A review by lizzillia
Oxblood by Tom Benn

4.5

Winner of this year's Sunday Times Charlotte Aitken Young Writer of the Year Award. Set in 1980s Wythenshawe, Manchester, this is the story of three women, three generations of the Dodds family, a family that once ruled Manchester's underworld. This is not a book about crime, but a story of women broken by and haunted by violence. These women entered their marriage with hope but were ruined by their husbands, their hopes beaten out of them and their only role to bear children. The men are now dead and the women are all that remain of this once powerful family. The matriarch, Nedra, now finds that her importance in the community is falling away and her life is being the childminder to the local kids, all products of broken homes and all lacking a stable home life. Her granddaughter, Jan, had a child at fifteen, is having an affair with her English teacher and uses sex to get anything she wants from the local lads. Unable to get any affection from home, she uses her body to feel something, anything. Two women - years apart - but written with realism. You see these women.
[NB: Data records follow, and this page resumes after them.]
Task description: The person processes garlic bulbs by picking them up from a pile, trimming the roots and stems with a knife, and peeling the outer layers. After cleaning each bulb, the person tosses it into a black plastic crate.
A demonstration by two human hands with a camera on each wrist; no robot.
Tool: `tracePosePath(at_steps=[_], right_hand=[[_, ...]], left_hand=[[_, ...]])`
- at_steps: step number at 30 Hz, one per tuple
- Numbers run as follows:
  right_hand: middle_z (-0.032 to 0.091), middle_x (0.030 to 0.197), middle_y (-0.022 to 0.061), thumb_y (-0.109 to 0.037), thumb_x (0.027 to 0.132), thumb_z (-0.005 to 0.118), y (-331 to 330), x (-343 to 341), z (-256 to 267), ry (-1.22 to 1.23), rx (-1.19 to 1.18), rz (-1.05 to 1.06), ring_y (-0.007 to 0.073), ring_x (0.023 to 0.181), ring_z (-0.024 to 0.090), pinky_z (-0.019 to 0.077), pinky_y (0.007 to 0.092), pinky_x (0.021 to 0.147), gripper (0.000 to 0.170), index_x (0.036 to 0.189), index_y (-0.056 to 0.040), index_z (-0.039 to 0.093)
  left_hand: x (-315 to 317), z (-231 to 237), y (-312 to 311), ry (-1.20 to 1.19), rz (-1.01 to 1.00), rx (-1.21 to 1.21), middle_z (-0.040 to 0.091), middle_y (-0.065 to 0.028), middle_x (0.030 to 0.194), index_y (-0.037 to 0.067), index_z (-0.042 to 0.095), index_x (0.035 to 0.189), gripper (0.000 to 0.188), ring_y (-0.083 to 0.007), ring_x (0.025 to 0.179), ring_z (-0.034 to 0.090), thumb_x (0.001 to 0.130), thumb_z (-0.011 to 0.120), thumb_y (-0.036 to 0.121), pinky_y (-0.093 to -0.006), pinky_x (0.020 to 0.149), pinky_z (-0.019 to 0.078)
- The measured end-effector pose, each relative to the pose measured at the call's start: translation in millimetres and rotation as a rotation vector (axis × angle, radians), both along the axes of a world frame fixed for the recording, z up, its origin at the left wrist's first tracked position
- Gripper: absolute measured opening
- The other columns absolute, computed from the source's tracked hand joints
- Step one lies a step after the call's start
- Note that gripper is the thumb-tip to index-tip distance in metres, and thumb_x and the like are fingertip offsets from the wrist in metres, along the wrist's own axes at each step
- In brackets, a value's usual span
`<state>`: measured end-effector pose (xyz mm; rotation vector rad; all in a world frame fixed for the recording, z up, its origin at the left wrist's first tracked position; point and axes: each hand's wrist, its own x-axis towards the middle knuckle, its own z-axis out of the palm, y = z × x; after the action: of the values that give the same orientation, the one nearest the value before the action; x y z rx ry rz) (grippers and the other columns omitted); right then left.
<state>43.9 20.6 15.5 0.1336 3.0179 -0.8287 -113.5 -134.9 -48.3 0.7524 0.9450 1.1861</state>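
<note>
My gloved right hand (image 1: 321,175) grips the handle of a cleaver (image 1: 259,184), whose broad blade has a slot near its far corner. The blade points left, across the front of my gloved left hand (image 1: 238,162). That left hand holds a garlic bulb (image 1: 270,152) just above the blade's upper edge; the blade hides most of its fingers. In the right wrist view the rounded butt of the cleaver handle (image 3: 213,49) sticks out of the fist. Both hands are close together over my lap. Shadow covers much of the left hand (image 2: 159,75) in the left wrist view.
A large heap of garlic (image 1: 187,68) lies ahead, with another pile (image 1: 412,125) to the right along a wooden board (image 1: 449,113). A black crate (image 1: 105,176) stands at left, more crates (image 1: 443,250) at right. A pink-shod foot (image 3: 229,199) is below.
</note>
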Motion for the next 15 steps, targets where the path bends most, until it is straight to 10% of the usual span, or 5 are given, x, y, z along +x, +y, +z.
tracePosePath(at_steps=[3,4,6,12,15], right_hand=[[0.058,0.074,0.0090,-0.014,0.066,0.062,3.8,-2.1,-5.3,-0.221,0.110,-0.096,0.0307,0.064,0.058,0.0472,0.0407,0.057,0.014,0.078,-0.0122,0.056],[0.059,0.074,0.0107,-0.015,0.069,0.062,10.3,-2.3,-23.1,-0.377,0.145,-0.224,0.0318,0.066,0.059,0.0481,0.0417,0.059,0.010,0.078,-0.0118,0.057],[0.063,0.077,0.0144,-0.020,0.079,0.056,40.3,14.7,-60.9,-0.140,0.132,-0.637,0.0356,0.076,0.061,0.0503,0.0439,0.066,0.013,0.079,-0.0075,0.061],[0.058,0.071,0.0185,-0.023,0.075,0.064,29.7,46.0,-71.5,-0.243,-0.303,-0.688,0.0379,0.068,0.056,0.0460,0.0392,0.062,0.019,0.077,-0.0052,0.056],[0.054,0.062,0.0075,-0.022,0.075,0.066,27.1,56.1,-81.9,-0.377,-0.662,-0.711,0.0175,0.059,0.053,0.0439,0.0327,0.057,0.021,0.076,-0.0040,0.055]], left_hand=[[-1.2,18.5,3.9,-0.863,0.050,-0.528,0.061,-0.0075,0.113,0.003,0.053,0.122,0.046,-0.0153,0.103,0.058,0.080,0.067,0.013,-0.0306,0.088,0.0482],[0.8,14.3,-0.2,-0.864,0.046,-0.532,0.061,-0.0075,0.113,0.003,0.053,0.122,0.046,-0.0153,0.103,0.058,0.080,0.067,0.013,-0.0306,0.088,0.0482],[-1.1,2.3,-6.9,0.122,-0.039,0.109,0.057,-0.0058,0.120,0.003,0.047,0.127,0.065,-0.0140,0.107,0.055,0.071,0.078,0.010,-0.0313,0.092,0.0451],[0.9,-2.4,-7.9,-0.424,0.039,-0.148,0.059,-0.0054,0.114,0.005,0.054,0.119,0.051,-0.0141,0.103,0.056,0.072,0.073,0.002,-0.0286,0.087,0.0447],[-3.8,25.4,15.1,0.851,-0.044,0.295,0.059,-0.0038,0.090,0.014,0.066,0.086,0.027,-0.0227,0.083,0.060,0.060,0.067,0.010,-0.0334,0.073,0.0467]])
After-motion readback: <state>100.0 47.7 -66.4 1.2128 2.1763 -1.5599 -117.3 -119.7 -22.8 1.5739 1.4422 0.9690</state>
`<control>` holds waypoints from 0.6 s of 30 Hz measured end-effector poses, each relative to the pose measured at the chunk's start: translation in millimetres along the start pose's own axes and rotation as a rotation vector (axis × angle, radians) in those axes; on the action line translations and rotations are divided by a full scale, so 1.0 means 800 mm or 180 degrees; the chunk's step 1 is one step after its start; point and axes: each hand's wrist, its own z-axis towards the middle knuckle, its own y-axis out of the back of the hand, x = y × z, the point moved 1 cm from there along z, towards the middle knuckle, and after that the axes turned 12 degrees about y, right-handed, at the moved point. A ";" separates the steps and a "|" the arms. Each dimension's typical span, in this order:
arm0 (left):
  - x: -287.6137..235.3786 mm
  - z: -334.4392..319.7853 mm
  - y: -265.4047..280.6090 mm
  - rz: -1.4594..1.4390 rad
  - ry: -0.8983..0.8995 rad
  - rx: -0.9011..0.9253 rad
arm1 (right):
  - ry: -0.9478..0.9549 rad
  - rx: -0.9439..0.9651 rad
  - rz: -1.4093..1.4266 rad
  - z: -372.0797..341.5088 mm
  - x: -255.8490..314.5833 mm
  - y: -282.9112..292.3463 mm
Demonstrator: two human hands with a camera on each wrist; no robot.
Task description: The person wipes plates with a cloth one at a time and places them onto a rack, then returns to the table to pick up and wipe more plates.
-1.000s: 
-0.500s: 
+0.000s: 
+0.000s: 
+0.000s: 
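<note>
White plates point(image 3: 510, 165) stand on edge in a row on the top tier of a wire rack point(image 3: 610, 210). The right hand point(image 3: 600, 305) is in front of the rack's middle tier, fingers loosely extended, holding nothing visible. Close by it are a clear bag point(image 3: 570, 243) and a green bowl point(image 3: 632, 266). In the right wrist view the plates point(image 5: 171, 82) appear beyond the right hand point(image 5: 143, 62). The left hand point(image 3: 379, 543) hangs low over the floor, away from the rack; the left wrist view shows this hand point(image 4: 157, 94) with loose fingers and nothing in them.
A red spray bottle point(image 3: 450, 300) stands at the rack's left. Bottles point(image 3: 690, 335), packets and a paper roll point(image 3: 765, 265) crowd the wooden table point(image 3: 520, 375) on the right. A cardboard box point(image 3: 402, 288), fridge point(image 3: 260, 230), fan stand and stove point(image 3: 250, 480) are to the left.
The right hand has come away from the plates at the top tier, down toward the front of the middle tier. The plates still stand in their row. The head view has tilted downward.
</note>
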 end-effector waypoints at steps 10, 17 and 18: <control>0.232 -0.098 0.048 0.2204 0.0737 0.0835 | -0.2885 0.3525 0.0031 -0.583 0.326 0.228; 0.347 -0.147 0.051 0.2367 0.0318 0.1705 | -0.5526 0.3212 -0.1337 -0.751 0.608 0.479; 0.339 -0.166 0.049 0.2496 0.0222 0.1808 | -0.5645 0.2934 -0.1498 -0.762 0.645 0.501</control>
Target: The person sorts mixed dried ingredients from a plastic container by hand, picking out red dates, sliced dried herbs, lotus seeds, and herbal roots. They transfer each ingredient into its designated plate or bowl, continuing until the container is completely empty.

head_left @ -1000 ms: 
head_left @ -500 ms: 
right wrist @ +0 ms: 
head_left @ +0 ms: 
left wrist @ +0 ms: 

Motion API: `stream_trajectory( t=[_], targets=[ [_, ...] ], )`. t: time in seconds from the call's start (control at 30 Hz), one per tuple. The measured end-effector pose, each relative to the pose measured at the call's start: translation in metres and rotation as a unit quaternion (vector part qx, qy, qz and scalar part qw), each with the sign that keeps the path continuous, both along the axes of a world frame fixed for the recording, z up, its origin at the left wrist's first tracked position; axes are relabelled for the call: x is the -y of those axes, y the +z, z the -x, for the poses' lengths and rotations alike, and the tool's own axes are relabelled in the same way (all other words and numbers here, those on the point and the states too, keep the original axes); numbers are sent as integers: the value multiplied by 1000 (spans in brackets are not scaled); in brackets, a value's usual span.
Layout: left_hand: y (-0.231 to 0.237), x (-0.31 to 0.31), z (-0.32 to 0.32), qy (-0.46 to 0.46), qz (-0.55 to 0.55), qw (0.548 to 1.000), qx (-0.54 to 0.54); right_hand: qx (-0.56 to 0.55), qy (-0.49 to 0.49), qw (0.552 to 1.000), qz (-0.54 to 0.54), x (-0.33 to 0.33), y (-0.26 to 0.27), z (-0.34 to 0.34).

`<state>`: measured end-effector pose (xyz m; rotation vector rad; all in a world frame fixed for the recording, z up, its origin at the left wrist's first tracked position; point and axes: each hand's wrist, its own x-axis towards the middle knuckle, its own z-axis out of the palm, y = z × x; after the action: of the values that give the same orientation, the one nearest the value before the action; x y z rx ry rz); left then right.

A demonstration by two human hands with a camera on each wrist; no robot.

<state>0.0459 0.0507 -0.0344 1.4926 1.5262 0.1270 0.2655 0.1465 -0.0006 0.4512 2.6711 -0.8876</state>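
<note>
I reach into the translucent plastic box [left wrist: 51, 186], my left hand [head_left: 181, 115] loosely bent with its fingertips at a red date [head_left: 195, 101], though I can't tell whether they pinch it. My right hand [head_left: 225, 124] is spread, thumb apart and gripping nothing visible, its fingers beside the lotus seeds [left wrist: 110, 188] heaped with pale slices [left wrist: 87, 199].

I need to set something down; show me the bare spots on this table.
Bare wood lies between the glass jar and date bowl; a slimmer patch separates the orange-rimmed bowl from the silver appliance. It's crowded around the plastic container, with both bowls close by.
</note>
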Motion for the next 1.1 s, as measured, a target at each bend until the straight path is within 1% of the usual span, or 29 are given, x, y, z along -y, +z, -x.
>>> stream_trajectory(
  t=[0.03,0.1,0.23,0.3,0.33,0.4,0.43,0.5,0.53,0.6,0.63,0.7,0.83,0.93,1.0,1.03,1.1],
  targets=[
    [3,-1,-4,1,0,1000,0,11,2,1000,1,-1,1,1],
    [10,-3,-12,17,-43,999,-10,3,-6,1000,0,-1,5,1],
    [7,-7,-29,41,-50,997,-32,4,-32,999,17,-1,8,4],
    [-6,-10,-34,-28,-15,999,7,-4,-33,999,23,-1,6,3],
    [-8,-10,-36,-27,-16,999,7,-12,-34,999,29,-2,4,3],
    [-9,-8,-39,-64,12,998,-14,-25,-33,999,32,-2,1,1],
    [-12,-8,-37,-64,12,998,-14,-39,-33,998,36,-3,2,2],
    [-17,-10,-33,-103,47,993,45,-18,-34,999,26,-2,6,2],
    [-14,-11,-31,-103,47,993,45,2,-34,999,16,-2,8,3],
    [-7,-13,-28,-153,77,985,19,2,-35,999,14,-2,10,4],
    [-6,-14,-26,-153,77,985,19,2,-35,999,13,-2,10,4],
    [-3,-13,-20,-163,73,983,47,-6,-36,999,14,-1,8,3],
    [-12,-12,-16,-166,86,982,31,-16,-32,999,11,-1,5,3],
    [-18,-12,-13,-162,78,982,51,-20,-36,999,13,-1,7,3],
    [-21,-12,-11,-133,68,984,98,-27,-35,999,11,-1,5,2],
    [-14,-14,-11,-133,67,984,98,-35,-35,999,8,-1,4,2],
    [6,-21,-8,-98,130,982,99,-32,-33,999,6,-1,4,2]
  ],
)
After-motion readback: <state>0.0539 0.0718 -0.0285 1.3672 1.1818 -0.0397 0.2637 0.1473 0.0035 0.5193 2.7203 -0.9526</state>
In-between there is Carol, Nedra's daughter-in-law and Jan's mother. She is an interesting character and seems to be the holder of the backstories - the stories of Nedra's husband Jim and her own husband Sefton. And the link to Vern, her one-time lover who now visits her every night as a ghost hungry for sex. These supernatural couplings are slightly strange, but they serve a purpose to allow us to see how being married into Dodds family affected Carol, the legacy that it has left her with. Though they could also just be read as expressions of grief. There is no real plot, there are flashbacks and the writing style is original and powerful, but there are some revelations. An enjoyable read and 1980s Manchester is vividly drawn.